Children Behaving Badly

by Joshua Kline

04/04/2010

The woman behind me would not stop huffing.

Well, I’m not certain she was a woman. She certainly huffed like a woman, but despite turning around several times, I couldn’t make out a face through the darkness.

One of the things I love about the Circle is that when the movie starts, those lights are fucking out. If you arrive late to a show that’s even half-full, chances are you’ll be tripping over someone. The screen may not be the largest, the surround sound may cut in and out (which happened twice on this particular visit), but the Circle Cinema knows how to do darkness. Deep, black nothingness.

Until the projector’s bulb illuminated the dusty flicker of the Sony Pictures Classics logo, the patrons at the opening night of The White Ribbon may as well have been blind. This is how the theater should be. Megaplexes have fallen out of touch with the cinematic potential of poorly lit auditoriums– watching a movie should always be a lights-out affair.

But I digress. The woman. She wouldn’t stop huffing.

If I could only make eye contact.

In defense of her disgruntlement, Haneke is one of our most divisive working filmmakers. The White Ribbon doesn’t incite the visceral repulsion of, say, Funny Games, but its implications are horrifying. The director addresses the roots of fascism by crafting a simple mystery: on the eve of World War I, a small German village is beset by puzzling, random acts of cruelty. The town’s children may or may not be involved. The local pastor, concerned with his own progeny’s moral integrity, dishes out beatings and imposes white ribbons on their upper arms. The ribbon, he tells his children, is a symbol of purity and innocence. Under Haneke’s guidance, the ribbon eerily echoes the future branding of German absolutism.

It makes sense that the movie won the Palme d’Or at Cannes. It’s an allegory presented as a compelling mystery, beautifully rendered, hypnotically absorbing and demanding of thoughtful engagement.

The key to understanding The White Ribbon and Haneke in general is to absorb the material not just as a story, but as an intellectual exercise. The film’s artistic peer is Lars von Trier’s unfinished American trilogy (Dogville and Manderlay), two films that also present the spiritual disintegration of small towns as metaphors for a wayward country. Both von Trier’s and Haneke’s films present teachers as intellectuals who are good-hearted but philosophically impotent, both portray children acting out the latent evil of their fanatical parents, and both reveal the queasy counter-misogynist tendencies of their makers by focusing too much on the humiliation/degradation of the towns’ women (though Haneke’s degradation is more easily determined as necessary for his point than von Trier’s). Both are heavily stylized (Dogville and Manderlay’s minimal soundstage aesthetic and Ribbon’s murky-gray black and white photography) and sometimes emotionally obtuse. But von Trier, tackling Western capitalism and American slavery, presents his symbols and themes cleanly and clearly. Metaphorically, von Trier is all text, while Haneke deals exclusively with subtext. And while von Trier always aims for apocalyptic catharsis, Haneke holds back with a quiet and abrupt ending that, to the casual moviegoer, will be mistaken for a highly unsatisfying cop-out.

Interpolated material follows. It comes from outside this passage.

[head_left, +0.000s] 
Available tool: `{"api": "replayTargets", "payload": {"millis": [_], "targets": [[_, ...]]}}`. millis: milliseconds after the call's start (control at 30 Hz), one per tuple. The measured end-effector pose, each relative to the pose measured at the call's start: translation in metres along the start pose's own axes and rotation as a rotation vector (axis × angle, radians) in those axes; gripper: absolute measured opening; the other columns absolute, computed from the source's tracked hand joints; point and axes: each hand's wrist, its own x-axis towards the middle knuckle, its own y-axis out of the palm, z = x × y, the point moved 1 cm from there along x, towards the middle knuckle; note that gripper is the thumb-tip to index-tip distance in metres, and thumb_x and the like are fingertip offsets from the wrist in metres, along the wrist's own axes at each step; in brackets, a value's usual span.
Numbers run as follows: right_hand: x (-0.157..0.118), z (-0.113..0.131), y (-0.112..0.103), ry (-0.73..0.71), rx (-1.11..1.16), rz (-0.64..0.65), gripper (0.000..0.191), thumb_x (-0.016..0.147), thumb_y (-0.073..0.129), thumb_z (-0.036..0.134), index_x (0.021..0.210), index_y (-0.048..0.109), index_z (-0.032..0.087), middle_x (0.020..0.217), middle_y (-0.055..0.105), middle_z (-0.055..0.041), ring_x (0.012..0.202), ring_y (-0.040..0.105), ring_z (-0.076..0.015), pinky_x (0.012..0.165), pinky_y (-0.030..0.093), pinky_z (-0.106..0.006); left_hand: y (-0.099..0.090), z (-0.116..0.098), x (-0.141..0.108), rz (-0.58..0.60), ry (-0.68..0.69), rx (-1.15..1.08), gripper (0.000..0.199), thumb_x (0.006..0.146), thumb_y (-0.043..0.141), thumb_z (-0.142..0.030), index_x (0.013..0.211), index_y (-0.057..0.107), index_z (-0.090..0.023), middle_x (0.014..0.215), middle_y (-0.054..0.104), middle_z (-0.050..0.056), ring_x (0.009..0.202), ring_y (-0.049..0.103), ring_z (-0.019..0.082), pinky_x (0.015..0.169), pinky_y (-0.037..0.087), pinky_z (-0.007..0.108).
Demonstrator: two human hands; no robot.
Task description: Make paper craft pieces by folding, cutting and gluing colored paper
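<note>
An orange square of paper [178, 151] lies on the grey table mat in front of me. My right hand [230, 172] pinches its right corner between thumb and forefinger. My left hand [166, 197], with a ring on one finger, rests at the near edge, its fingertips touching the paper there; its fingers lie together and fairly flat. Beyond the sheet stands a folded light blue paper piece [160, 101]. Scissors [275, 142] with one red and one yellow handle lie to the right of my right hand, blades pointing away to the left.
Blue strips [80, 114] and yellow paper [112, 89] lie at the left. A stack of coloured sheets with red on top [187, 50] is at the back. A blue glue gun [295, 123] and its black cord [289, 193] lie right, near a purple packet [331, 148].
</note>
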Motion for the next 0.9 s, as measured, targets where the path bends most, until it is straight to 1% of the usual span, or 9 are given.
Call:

I forget that even adventurous Circle patrons aren’t always prepared for what they’re about to see. I’ve heard people complain about the large blindsides in the theater’s programming– provocative fare such as the fascinating new wave of Asian horror and the unwieldy crop of fashionable (and culturally relevant) European art-porn are usually skipped over. So I contacted the Circle’s co-founder and Board Chair Clark Wiens to verify their programming methods, citing von Trier’s controversial arthouse shocker Antichrist— which features, among other things, a penetration shot and a graphic cliterectomy– as an example of something that should have played at the Circle but did not. His response, edited for clarity and conciseness:

“In five years we know enough about our audience, and we’re not just trying to please them, because that’s not what we’re here for. If everyone gets to see eye candy, nobody learns anything. With Antichrist, I thought about the ramifications of the sexuality… It just didn’t seem worth going to war for, and it didn’t fit into our time schedule. But if I was sitting there with nothing else to show, in all honesty we would’ve probably brought it.”

In that light, The White Ribbon is a safe bet. Good god, it was nominated for an Oscar.

To be fair, the crowd was reticent throughout the movie. My huffing neighbor was the minority. Sadly, when the ending arrived, grumblings did echo through the theater. A good fourth of the audience were reduced to reluctant children who had just been tricked into eating their cinematic vegetables. They were not happy.

As the closing credits began their solemn scroll, the huffer scoffed: “Seriously?!”

Children don’t always know what’s good for them.